Problem 38
Question
, find the length of the parametric curve defined over the given interval. $$ x=2 \sin t, y=2 \cos t ; 0 \leq t \leq \pi $$
Step-by-Step Solution
Verified Answer
The length of the curve is \(2\pi\).
1Step 1: Understand the Problem
We need to find the length of the parametric curve defined by the equations \(x=2\sin t\) and \(y=2\cos t\) over the interval \(0 \leq t \leq \pi\). This is the equation for a circle with a radius of 2 that completes a half-circle as \(t\) goes from 0 to \(\pi\).
2Step 2: Recall the Formula for Arc Length
The length of a parametric curve given by \((x(t), y(t))\) for \(a \leq t \leq b\) is \( L = \int_a^b \sqrt{\left(\frac{dx}{dt}\right)^2 + \left(\frac{dy}{dt}\right)^2} \, dt\).

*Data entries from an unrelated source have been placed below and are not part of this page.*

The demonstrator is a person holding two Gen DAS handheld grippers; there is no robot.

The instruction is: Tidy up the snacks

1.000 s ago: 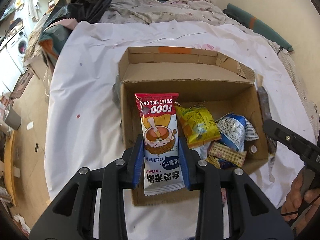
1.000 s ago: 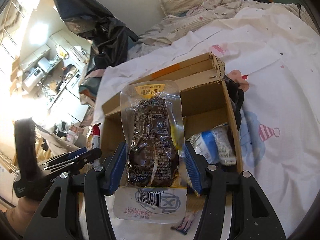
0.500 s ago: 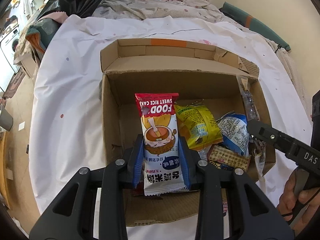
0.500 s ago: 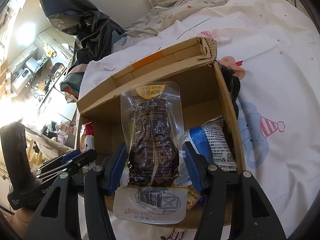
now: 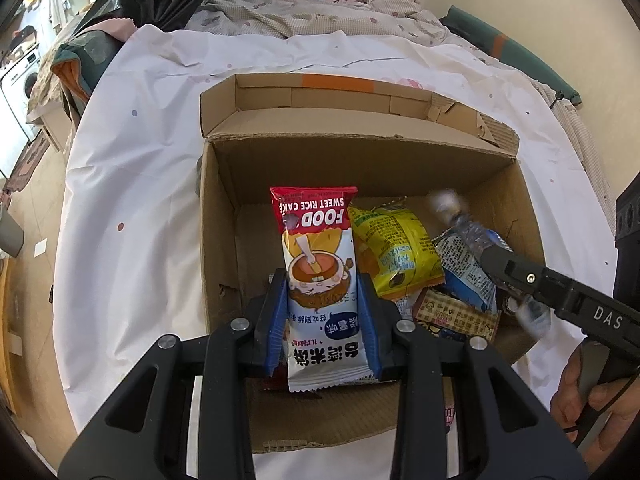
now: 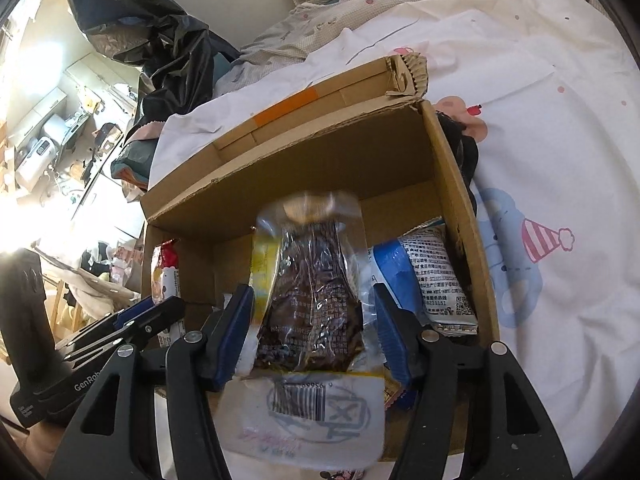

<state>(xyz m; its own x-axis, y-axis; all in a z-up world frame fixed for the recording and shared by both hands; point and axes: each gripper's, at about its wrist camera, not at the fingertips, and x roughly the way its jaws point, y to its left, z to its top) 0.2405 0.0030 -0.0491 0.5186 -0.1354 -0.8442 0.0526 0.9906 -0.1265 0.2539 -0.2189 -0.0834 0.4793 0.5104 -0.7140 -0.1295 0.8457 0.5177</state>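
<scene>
My left gripper (image 5: 322, 320) is shut on a red and white sweet rice cake packet (image 5: 318, 272) and holds it over the open cardboard box (image 5: 360, 160), near its left wall. My right gripper (image 6: 314, 328) has opened its jaws wider around a clear packet of dark brown snack (image 6: 312, 300), which looks blurred and loose between the fingers, over the box (image 6: 304, 160). In the box lie a yellow packet (image 5: 394, 248), a blue and white packet (image 6: 432, 272) and a small checked packet (image 5: 456, 312).
The box stands on a white sheet (image 5: 140, 200) over a bed. Rumpled bedding (image 5: 320, 12) and a black plastic bag (image 6: 168, 48) lie behind. The floor drops away at the left (image 5: 24, 220). My right gripper also shows at the right of the left wrist view (image 5: 560, 292).
Both grippers have moved forward and down over the box. The right gripper's jaws have spread and the dark snack packet is slipping, blurred. The left still grips the rice cake packet.
</scene>
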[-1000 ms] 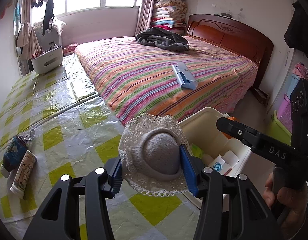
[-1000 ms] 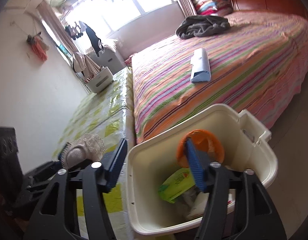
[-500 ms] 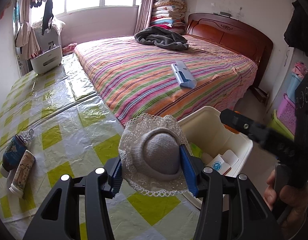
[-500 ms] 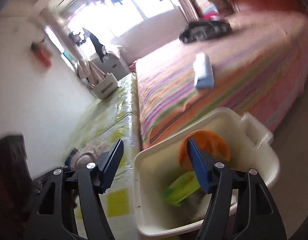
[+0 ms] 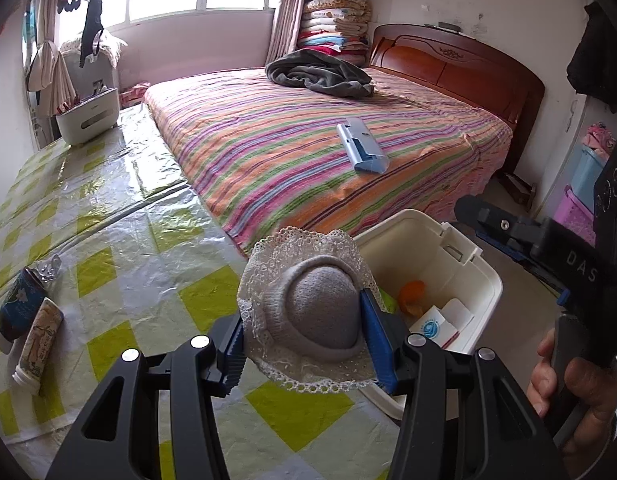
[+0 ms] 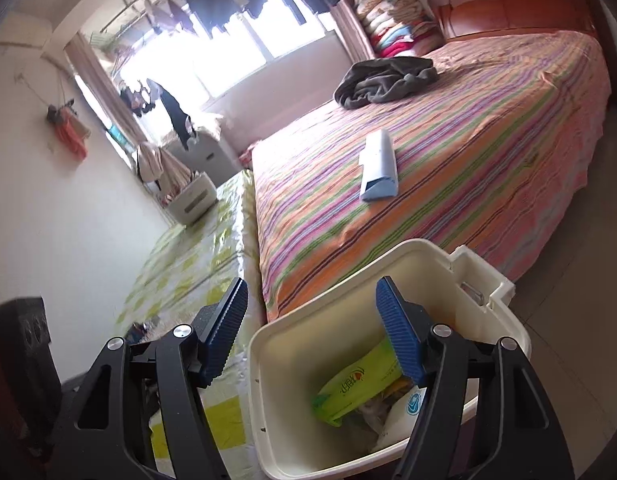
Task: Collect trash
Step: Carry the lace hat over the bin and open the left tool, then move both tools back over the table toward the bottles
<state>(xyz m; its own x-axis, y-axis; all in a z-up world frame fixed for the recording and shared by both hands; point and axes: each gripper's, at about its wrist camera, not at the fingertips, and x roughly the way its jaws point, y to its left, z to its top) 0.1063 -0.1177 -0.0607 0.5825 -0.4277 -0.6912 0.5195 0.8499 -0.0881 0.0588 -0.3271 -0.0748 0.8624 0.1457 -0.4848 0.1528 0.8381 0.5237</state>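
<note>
The lacy grey hat (image 5: pixel 316 312) is pinched in the left tongs (image 5: pixel 308 336), held up just beside the white bin (image 5: pixel 484 276), over the worktop (image 5: pixel 120 216). Looks like the carry step; next it needs swinging over the bin opening and letting go. Right tongs (image 6: pixel 312 336) hang wide open above the bin, holding nothing.

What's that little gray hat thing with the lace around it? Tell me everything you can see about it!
The little hat has a rounded gray crown that looks knitted and a wide white lace brim, frilly at the edge. The left gripper is shut on it, blue pads pressing the crown from both sides, so it is held up above the yellow-checked table cover with its crown facing the camera. The cream trash bin is just behind it to the right.
</note>
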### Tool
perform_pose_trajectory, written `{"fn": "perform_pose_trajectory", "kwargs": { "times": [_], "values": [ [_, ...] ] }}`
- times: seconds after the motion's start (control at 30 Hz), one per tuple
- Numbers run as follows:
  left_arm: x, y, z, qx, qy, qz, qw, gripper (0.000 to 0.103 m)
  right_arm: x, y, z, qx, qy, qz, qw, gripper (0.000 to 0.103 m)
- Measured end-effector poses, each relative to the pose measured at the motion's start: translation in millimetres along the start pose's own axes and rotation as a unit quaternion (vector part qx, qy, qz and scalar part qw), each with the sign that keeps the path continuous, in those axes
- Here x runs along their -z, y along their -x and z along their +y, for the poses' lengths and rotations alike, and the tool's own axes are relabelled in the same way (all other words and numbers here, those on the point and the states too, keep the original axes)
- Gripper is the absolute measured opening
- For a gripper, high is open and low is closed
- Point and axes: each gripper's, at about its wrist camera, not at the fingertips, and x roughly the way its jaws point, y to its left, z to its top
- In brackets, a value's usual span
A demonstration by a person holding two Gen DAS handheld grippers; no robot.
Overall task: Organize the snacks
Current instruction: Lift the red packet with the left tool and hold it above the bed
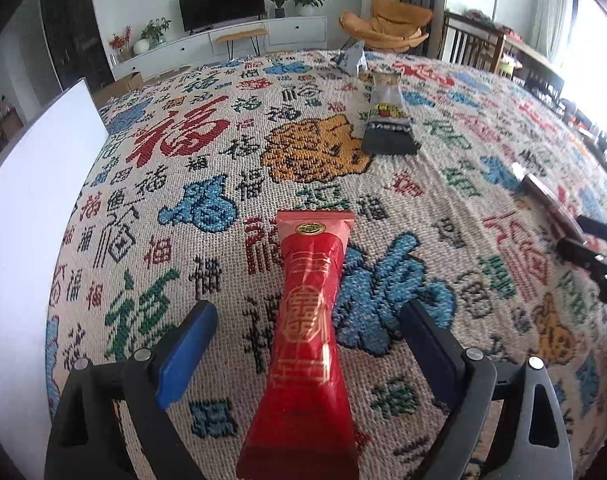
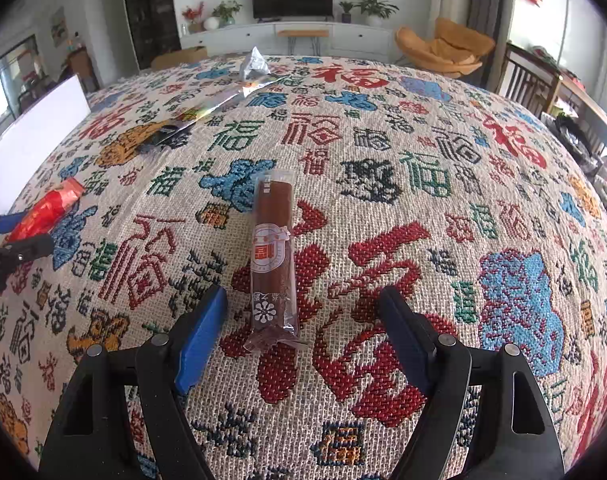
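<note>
Gaping wide, left claw (image 1: 309, 344) straddles red packet (image 1: 307, 344); right claw (image 2: 303, 328) released around brown bar (image 2: 273, 256).

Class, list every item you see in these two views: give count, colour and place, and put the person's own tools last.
red snack packet: 1, red with gold print, between left tool's fingers
brown snack bar: 1, brown, clear wrapper, ahead of right tool
long snack packet: 1, black and silver, far on cloth
silver packet: 1, silver, far edge
patterned cloth: 1, beige, multicoloured characters
white board: 1, white, left edge
left tool: 1, black and blue, open
right tool: 1, black and blue, open
</note>
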Motion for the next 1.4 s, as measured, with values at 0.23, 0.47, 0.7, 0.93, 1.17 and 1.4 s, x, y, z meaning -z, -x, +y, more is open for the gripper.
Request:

3Step 3: Calculate the Derivatives
Find \(\frac{dx}{dt}\) and \(\frac{dy}{dt}\). \(x = 2 \sin t\) gives \(\frac{dx}{dt} = 2 \cos t\). \(y = 2 \cos t\) gives \(\frac{dy}{dt} = -2 \sin t\).
4Step 4: Substitute Derivatives into Arc Length Formula
Substitute \(\frac{dx}{dt} = 2 \cos t\) and \(\frac{dy}{dt} = -2 \sin t\) into the formula: \[ L = \int_0^\pi \sqrt{(2\cos t)^2 + (-2\sin t)^2} \, dt \] which simplifies to \[ L = \int_0^\pi \sqrt{4\cos^2 t + 4\sin^2 t} \, dt \]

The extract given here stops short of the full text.